What is required: Among the records below, find the line that has "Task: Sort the"; from there, give the lines again exactly, and stop after the line that has "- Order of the".
Data for the task section start
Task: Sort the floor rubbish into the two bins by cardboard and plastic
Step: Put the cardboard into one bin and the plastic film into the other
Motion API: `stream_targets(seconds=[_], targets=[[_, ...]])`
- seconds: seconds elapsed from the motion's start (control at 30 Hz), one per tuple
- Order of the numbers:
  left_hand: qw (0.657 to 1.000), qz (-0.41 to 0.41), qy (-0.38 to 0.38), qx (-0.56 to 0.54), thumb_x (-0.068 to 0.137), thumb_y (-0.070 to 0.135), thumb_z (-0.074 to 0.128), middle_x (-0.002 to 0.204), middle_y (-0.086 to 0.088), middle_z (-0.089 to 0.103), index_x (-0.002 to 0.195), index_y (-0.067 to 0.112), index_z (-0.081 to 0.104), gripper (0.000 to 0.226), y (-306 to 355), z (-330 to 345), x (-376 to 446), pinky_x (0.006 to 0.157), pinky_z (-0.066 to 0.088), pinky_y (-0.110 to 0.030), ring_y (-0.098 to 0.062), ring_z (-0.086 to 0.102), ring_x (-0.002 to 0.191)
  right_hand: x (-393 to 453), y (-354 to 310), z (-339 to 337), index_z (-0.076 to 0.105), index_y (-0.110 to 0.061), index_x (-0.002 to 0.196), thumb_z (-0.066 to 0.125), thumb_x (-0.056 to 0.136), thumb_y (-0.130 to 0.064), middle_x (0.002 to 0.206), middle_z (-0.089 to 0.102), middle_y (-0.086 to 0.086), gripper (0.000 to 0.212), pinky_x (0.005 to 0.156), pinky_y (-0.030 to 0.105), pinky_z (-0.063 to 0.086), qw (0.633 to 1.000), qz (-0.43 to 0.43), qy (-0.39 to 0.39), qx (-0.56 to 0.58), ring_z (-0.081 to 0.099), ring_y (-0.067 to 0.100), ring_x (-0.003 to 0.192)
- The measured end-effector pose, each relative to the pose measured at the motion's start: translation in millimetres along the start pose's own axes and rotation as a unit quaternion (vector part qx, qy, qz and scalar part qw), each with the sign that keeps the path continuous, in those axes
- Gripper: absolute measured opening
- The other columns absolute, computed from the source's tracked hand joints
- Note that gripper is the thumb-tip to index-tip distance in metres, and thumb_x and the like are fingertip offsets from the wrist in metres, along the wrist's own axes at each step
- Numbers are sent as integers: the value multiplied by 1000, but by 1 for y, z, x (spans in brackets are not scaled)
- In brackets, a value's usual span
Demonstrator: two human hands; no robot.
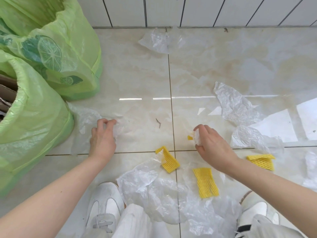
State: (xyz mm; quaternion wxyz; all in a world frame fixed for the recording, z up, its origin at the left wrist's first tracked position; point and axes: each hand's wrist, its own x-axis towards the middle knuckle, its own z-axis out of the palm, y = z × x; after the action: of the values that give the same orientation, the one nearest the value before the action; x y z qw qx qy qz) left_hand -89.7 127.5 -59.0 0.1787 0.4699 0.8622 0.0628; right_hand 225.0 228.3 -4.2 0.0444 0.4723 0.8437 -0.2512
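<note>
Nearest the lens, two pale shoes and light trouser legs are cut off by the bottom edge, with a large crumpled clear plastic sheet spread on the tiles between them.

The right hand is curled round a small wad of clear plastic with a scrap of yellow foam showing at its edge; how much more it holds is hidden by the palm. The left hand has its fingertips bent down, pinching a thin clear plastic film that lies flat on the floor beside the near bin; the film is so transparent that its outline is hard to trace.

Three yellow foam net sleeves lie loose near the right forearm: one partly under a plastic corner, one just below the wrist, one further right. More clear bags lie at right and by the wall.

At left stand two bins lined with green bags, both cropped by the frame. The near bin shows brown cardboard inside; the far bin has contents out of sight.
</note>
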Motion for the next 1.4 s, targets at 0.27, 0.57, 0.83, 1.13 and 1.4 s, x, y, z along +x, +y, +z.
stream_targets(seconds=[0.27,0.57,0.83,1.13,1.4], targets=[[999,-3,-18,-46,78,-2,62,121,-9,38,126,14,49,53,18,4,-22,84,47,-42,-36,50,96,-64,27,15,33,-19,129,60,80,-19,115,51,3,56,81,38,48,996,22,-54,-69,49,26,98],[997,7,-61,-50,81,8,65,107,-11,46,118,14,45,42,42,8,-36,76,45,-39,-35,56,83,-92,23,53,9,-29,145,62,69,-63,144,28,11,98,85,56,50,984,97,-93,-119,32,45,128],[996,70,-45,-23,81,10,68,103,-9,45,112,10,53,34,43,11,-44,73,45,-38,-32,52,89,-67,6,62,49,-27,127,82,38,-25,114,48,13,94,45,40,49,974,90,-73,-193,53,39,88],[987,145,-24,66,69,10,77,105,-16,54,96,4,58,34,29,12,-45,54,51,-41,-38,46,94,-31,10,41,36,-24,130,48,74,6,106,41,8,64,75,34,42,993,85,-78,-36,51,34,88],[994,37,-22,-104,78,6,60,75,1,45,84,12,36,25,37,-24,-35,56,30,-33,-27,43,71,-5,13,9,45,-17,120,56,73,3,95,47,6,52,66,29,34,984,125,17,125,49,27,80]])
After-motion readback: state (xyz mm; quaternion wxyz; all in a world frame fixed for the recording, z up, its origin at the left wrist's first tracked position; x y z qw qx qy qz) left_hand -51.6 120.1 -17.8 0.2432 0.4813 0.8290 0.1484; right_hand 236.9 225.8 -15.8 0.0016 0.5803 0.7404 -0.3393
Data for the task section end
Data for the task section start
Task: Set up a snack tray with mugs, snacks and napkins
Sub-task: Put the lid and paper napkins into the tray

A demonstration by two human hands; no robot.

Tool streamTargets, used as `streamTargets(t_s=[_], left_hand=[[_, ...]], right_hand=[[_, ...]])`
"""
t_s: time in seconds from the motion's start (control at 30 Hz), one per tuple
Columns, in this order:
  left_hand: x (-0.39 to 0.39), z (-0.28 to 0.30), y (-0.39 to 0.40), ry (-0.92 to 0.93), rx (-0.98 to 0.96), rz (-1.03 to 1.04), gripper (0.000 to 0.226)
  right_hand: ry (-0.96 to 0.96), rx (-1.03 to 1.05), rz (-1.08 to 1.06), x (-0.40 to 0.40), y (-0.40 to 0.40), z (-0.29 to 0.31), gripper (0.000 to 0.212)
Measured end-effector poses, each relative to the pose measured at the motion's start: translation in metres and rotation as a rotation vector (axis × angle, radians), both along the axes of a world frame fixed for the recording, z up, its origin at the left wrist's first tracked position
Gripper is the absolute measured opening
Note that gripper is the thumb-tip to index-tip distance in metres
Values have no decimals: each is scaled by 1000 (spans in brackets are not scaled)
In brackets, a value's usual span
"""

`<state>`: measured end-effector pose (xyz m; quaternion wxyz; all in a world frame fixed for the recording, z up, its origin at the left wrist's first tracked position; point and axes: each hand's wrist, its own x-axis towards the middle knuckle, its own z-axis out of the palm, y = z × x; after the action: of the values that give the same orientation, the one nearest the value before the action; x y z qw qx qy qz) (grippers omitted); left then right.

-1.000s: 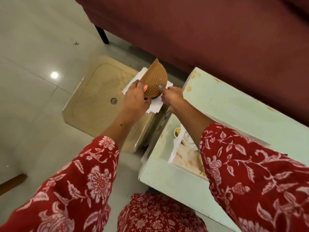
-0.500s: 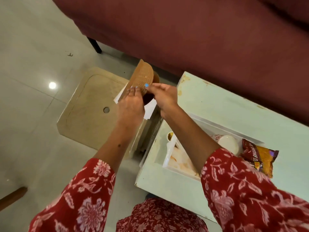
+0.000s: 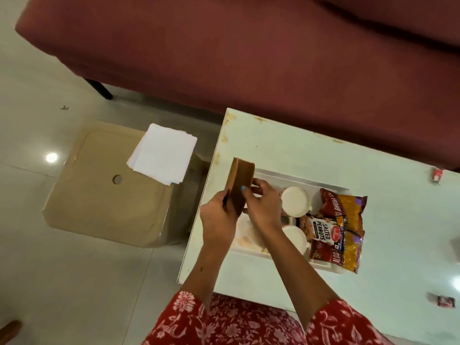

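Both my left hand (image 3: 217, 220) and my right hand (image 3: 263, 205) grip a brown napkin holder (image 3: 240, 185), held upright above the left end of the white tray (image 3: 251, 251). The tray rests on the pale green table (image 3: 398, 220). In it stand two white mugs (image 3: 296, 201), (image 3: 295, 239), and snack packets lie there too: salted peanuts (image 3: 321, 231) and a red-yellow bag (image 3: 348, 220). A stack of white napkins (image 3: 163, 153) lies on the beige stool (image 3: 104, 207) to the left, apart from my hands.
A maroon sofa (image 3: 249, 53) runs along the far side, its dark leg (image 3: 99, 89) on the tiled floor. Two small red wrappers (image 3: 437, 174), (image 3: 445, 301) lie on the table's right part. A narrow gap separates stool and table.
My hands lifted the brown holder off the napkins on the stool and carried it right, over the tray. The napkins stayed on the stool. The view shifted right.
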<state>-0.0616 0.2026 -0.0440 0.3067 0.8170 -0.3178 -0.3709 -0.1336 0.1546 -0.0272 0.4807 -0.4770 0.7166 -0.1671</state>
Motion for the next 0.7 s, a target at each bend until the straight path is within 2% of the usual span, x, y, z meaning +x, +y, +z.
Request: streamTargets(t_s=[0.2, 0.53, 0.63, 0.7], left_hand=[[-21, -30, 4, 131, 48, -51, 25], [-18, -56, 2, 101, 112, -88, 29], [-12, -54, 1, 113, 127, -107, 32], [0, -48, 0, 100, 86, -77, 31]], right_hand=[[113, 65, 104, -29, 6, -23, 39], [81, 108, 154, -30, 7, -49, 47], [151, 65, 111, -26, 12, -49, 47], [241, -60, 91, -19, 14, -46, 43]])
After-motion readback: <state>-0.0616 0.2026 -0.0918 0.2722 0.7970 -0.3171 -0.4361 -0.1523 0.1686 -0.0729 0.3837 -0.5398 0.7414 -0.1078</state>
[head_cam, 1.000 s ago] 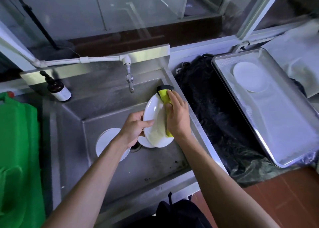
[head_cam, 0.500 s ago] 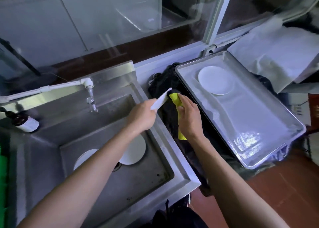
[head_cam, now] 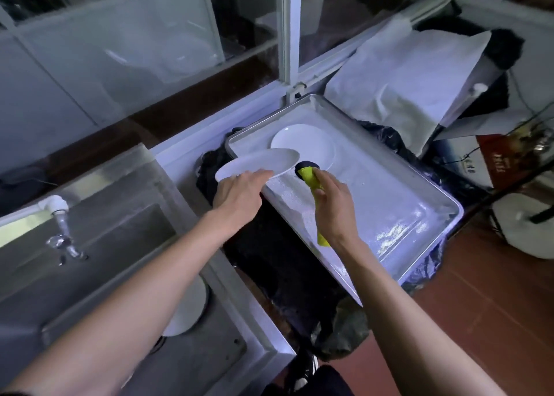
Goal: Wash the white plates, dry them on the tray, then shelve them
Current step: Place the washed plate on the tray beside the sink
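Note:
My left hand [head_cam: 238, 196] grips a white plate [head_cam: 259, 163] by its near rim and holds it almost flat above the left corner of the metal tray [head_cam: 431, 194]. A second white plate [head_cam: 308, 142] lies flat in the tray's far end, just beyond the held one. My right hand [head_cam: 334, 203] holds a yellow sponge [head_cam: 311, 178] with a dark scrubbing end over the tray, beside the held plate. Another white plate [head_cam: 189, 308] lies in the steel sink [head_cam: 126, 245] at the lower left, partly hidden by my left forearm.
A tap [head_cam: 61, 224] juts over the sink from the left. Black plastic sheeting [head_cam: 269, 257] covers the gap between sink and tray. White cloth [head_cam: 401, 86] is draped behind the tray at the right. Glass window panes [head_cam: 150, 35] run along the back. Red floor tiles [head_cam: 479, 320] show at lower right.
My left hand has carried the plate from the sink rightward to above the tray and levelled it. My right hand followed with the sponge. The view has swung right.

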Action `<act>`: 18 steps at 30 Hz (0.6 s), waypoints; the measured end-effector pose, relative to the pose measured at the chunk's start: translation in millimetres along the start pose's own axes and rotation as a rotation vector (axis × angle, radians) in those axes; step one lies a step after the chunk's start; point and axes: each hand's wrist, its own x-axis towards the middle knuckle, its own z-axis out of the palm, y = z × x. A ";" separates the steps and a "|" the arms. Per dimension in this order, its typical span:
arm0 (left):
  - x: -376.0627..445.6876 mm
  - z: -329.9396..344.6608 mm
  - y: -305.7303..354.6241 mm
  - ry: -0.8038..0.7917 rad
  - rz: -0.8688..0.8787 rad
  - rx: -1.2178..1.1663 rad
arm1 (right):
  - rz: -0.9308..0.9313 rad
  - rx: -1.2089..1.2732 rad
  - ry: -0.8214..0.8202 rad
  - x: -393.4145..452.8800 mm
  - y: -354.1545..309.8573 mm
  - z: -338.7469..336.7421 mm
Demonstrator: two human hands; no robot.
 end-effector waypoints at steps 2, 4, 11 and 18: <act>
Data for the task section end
Final answer:
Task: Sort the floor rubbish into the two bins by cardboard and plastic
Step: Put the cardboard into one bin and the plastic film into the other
Motion API: `stream_targets(seconds=[_], targets=[[_, ...]])`
- seconds: seconds elapsed from the motion's start (control at 30 Hz), one per tuple
- Order of the numbers:

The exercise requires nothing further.